## GIVEN DATA
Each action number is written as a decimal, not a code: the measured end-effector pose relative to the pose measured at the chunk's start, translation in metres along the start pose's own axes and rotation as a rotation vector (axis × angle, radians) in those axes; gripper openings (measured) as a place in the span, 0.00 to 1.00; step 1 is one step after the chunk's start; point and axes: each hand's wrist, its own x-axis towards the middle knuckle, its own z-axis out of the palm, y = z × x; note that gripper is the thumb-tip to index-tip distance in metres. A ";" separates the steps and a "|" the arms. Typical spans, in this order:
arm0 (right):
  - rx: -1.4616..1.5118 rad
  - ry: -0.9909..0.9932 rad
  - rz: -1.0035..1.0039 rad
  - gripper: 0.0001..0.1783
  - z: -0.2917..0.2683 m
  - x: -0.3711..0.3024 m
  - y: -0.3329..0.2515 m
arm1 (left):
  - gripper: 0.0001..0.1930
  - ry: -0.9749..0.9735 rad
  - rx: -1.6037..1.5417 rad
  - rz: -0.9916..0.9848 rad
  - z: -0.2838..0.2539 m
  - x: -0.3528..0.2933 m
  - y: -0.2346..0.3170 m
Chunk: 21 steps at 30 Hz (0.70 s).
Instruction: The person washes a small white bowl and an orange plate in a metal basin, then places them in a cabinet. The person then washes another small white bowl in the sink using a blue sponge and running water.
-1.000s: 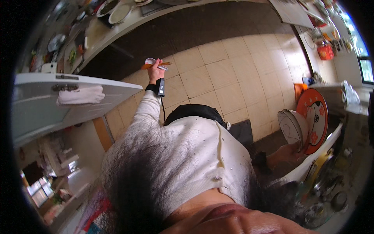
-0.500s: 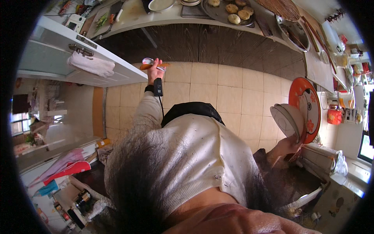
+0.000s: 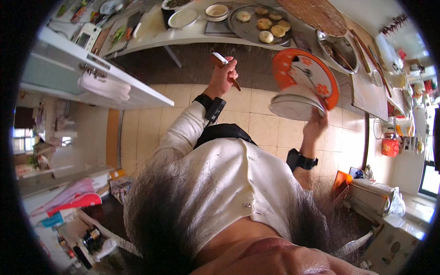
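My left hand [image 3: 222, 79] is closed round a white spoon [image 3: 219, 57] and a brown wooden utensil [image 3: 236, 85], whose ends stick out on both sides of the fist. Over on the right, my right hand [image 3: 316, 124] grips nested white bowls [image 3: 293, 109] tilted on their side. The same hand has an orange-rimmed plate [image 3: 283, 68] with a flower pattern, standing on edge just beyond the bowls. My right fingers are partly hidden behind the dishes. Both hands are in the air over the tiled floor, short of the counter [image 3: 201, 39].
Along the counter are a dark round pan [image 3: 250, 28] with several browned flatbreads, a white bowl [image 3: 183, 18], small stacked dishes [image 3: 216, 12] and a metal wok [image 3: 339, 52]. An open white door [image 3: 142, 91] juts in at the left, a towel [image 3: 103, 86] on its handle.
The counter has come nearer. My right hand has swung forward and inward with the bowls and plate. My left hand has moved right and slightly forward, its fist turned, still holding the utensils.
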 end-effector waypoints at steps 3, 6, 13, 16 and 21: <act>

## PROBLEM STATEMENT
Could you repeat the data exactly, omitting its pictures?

## TASK ANSWER
Each action number is written as a decimal, not a code: the measured end-effector pose relative to the pose measured at the chunk's start, translation in metres along the start pose's own axes and rotation as a rotation vector (axis × angle, radians) in those axes; gripper openings (measured) as a place in the span, 0.00 to 1.00; step 1 is one step after the chunk's start; point and axes: each hand's wrist, its own x-axis towards the middle knuckle, its own z-axis out of the palm, y = z × x; note that gripper is the thumb-tip to index-tip distance in metres. A ";" separates the steps and a "|" the arms. Typical spans, in this order:
arm0 (right):
  - rx: -1.4616..1.5118 rad
  - ry: -0.9909..0.9932 rad
  - rz: -1.0035..1.0039 rad
  - gripper: 0.0001..0.1783
  - z: -0.2917..0.2683 m
  - x: -0.3711..0.3024 m
  - y: -0.3329..0.2515 m
arm1 (left):
  - gripper: 0.0001..0.1930
  - ry: -0.9749..0.9735 rad
  - rx: -1.6037..1.5417 rad
  - rz: -0.9916..0.9848 rad
  - z: -0.2838..0.2539 m
  - x: -0.3528..0.2933 m
  - y: -0.2346..0.3170 m
Chunk: 21 steps at 30 Hz (0.70 s).
Instruction: The person washes a small white bowl and an orange plate in a metal basin, then places them in a cabinet. The person then washes another small white bowl in the sink using a blue sponge and running water.
-1.000s: 
-0.500s: 
+0.000s: 
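My left hand [image 3: 222, 79] is closed round a white spoon [image 3: 219, 57] and a brown wooden utensil [image 3: 236, 85], whose ends stick out on both sides of the fist. Over on the right, my right hand [image 3: 316, 124] grips nested white bowls [image 3: 293, 109] tilted on their side. The same hand has an orange-rimmed plate [image 3: 283, 68] with a flower pattern, standing on edge just beyond the bowls. My right fingers are partly hidden behind the dishes. Both hands are in the air over the tiled floor, short of the counter [image 3: 201, 39].
Along the counter are a dark round pan [image 3: 250, 28] with several browned flatbreads, a white bowl [image 3: 183, 18], small stacked dishes [image 3: 216, 12] and a metal wok [image 3: 339, 52]. An open white door [image 3: 142, 91] juts in at the left, a towel [image 3: 103, 86] on its handle.
The counter has come nearer. My right hand has swung forward and inward with the bowls and plate. My left hand has moved right and slightly forward, its fist turned, still holding the utensils.
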 end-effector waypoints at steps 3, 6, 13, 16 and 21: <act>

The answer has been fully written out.